Similarly, you can use the docker image to remove the results with the following command:

docker run --rm -v <local-path-to-project-repository>/BC-motor-vehicle-incidents:/home/BC-motor-vehicle-incidents bradleypick/bc-motor-vehicle-incidents make -C '/home/BC-motor-vehicle-incidents' clean

Note: other options for running the analysis are listed at the end of the README.

Note: The docker image being used in the above command is located here.

Makefile dependency graph

The Makefile dependency graph looks like this:

Dependencies

The project was developed using

R version 3.4.2
Rstudio version 1.1.383
Platform: x86_64-pc-linux-gnu (64-bit)
Running under: Ubuntu 14.04.3 LTS
GNU Make 3.81
Docker version 17.05.0-ce

Every effort has been made to use packrat to manage package dependencies. As far as I can tell, this means you should only need to have packrat installed. Until we learn more about package management I have also included a list of packages explicitly loaded during the analysis and the versions used (as identified by sessionInfo()):

  • readr v 1.1.1
  • tidyr v 0.7.2
  • stringr v 1.2.0
  • dplyr v 0.7.4
  • ggplot2 v 2.2.1
  • cowplot v 0.9.1
  • ezknitr v 0.6
  • packrat v 0.4.8-1
  • knitr v 1.17

Identify Dataset

This project accesses data from the Government of British Columbia catalogue.

In particular we download and analyze 8 datasets that all involve fatalities or injuries sustained in a motor vehicle incident. These datasets include information on injuries and fatalities where distraction was involved, injuries and fatalities where speeding was involved, as well as injuries and fatalities where drugs or alcohol were involved.

Question

The objectives of this analysis include investigating the following questions:

  • Has the number of fatalities and/or injuries sustained in motor vehicle incidents in BC increased or decreased in the last decade?

  • Has the trend (if present) been driven by any of the factors we have access to in the data?

Hypotheses

The objectives of this analysis include investigating the following hypotheses about the above questions:

  • We posit that the number of injuries/fatalities resulting from motor vehicle incidents has declined over tha last decade.

  • We posit the downward trend is caused by drop in all causes except distracted driving.

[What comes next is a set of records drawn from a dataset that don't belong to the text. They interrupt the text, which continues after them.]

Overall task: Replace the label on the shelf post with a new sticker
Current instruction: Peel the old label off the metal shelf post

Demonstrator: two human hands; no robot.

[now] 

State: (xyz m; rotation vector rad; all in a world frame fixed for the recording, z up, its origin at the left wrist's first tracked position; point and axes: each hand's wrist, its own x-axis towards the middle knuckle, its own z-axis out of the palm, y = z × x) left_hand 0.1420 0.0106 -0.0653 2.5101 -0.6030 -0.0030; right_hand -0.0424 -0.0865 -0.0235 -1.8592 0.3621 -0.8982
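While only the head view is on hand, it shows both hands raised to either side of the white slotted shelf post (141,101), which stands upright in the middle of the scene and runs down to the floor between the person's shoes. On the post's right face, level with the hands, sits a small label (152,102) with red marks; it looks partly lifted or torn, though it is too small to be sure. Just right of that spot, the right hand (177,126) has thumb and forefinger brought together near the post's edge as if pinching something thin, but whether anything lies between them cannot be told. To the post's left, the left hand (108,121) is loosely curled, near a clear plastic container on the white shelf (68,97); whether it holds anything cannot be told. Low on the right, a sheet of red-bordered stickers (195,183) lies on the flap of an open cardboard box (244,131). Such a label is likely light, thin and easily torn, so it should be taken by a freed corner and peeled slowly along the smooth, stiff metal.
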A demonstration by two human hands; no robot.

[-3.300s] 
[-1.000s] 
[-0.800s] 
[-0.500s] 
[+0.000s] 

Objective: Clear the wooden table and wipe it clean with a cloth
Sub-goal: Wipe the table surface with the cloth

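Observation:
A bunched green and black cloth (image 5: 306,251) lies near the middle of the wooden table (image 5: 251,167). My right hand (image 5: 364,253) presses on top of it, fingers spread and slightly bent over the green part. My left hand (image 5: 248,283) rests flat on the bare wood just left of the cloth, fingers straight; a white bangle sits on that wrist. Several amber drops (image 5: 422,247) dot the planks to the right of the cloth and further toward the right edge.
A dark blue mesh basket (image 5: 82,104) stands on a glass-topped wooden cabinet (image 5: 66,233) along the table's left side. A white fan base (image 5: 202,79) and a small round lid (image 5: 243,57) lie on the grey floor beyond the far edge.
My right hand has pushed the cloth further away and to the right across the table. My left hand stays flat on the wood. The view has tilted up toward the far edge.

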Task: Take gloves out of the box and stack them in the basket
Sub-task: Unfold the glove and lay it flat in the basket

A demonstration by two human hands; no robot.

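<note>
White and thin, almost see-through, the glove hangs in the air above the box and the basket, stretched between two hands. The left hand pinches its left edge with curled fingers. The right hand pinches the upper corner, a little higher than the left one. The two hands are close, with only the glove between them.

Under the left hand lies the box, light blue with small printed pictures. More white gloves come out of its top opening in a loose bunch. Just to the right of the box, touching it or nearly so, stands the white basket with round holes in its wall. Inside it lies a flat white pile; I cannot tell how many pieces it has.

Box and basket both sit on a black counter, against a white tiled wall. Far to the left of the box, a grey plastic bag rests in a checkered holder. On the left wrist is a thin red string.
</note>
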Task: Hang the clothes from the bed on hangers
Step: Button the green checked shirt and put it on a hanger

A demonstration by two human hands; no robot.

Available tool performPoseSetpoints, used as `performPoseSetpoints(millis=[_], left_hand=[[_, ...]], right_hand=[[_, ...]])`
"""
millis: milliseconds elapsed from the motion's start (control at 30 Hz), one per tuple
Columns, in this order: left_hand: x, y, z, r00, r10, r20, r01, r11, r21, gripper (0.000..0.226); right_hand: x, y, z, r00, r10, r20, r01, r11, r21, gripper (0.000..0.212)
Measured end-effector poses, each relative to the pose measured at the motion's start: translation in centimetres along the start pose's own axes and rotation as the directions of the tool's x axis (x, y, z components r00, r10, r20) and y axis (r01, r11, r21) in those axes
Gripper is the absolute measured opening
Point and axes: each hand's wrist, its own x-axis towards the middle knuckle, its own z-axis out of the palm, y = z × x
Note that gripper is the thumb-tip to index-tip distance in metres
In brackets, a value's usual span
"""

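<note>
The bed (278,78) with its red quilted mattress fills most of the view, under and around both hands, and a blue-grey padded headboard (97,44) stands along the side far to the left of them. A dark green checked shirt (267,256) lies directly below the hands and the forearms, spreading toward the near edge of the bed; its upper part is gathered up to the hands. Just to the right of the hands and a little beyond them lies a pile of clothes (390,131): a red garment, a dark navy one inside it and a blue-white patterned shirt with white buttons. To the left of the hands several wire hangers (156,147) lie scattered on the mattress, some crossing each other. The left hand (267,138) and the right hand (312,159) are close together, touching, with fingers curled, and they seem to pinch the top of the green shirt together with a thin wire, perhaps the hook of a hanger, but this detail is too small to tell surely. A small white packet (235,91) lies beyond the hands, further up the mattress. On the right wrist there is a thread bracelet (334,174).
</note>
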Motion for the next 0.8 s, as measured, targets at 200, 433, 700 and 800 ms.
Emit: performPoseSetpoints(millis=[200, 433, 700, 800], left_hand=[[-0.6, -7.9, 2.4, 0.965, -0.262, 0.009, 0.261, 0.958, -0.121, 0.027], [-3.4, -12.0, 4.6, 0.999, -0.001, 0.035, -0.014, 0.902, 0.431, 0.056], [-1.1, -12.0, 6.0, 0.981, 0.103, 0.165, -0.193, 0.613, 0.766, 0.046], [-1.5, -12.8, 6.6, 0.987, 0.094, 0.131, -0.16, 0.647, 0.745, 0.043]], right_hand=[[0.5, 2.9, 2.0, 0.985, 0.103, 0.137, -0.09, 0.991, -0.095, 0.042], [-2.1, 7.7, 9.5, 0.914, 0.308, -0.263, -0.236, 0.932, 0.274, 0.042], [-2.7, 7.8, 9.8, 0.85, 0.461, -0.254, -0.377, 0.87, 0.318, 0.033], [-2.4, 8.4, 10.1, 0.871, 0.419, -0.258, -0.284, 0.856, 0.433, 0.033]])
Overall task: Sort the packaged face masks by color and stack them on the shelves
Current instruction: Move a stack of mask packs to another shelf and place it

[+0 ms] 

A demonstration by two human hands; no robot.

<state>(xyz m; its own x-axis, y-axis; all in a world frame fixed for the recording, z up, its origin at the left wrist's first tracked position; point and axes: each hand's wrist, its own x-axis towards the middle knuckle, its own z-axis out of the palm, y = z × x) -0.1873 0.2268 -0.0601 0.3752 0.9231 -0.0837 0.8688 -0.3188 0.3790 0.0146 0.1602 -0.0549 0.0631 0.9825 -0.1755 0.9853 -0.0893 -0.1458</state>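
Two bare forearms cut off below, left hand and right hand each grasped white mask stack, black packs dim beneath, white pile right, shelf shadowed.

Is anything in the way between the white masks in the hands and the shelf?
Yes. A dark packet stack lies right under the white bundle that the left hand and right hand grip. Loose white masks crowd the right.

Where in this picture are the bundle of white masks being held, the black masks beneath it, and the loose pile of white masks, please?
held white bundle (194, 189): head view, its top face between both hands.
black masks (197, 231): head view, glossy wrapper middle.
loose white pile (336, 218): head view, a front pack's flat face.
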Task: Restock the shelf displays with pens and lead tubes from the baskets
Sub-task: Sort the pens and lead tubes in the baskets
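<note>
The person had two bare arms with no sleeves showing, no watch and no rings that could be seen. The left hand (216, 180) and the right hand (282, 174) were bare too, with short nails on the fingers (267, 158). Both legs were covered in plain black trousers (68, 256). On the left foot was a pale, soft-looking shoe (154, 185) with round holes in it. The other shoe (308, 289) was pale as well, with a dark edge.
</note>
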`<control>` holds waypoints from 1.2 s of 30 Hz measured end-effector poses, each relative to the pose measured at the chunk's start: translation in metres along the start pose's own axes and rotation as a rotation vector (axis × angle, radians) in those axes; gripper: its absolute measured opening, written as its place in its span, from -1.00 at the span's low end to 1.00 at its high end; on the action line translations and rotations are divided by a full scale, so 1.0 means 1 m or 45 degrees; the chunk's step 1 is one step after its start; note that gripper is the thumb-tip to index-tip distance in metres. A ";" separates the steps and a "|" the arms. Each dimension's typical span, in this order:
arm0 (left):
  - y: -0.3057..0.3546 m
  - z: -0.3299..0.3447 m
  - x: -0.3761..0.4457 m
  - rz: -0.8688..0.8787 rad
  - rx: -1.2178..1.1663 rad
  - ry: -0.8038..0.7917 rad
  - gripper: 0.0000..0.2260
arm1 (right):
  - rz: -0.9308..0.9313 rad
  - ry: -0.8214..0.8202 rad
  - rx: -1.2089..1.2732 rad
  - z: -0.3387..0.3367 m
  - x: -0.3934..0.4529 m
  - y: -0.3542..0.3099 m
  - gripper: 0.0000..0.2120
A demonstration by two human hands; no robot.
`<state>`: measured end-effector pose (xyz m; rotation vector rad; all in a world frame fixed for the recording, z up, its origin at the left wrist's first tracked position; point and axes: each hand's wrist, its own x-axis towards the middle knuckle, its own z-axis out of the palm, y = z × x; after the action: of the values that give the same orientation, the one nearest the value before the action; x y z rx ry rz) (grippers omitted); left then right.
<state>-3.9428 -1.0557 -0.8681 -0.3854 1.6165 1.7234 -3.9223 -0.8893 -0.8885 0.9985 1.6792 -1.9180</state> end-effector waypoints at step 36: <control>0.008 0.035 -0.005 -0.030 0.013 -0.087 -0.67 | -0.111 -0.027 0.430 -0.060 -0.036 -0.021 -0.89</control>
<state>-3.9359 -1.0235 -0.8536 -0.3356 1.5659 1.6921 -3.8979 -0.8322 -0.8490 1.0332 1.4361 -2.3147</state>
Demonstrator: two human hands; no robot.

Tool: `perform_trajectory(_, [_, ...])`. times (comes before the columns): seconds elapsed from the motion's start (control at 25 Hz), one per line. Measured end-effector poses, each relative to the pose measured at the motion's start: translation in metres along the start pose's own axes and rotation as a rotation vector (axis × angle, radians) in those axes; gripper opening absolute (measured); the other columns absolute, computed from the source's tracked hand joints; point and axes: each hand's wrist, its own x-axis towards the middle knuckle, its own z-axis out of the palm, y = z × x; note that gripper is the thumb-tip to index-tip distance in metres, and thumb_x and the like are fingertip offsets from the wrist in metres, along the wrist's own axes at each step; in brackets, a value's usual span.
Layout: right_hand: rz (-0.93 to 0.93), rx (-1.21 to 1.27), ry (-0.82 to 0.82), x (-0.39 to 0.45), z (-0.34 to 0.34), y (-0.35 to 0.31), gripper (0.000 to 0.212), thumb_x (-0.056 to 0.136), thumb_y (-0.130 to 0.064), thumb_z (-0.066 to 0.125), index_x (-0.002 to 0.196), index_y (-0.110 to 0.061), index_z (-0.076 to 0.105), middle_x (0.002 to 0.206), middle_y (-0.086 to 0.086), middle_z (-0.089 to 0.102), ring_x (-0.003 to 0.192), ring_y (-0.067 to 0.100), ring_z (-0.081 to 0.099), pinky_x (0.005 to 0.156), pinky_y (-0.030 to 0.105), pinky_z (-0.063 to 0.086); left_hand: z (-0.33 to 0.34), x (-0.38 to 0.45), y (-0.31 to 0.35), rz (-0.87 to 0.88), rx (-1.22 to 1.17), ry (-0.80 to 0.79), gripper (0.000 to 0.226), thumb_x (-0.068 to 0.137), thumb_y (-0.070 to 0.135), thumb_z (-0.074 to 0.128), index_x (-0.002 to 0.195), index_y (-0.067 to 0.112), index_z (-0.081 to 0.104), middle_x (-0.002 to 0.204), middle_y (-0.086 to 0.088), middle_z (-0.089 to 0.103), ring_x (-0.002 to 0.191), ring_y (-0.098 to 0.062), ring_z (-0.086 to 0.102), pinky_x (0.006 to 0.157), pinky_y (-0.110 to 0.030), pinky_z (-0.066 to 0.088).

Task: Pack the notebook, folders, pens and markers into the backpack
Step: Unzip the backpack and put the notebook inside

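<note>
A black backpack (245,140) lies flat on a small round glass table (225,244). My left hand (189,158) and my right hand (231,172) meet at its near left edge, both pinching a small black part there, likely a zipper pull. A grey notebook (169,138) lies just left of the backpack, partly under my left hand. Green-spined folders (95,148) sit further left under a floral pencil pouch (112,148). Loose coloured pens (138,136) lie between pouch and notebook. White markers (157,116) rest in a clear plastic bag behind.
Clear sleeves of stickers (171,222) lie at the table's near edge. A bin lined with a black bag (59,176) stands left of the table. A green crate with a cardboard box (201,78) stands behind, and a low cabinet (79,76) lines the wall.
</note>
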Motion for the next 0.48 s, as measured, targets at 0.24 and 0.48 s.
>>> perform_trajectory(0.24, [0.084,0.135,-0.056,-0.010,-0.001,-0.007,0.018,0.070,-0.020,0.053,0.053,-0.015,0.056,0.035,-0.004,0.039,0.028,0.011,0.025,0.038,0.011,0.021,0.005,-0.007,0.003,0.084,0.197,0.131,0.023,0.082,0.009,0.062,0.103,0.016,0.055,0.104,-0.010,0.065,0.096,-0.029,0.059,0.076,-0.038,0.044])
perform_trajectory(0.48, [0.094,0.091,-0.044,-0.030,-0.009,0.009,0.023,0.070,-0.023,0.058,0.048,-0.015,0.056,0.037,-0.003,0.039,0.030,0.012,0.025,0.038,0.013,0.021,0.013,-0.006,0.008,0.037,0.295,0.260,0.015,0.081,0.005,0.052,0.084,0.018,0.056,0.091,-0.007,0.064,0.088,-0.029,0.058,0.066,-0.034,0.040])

We investigate this using data on fatalities/injuries involving drugs and alcohol, speeding, and distracted driving.

Results

The results confirm both of our hypotheses. Both the total number of injuries and fatalities sustained in motor vehicle incidents in British Columbia dropped between 2004 and 2015.

Furthermore, we found that both speeding and drugs/alcohol have become less frequently occuring factors in these incidents (as measured by sheer numbers).

Finally, we found that the number of injuries and fatalities where distraction was involved actually increased between 2004 and 2014.

Using Make

If you have make installed and all dependencies on your local machine, you can simply execute the following command from root of project:

make all

To clean up:

make clean

Explicit Terminal Commands

The terminal commands that are executed in the Makefile are as follows.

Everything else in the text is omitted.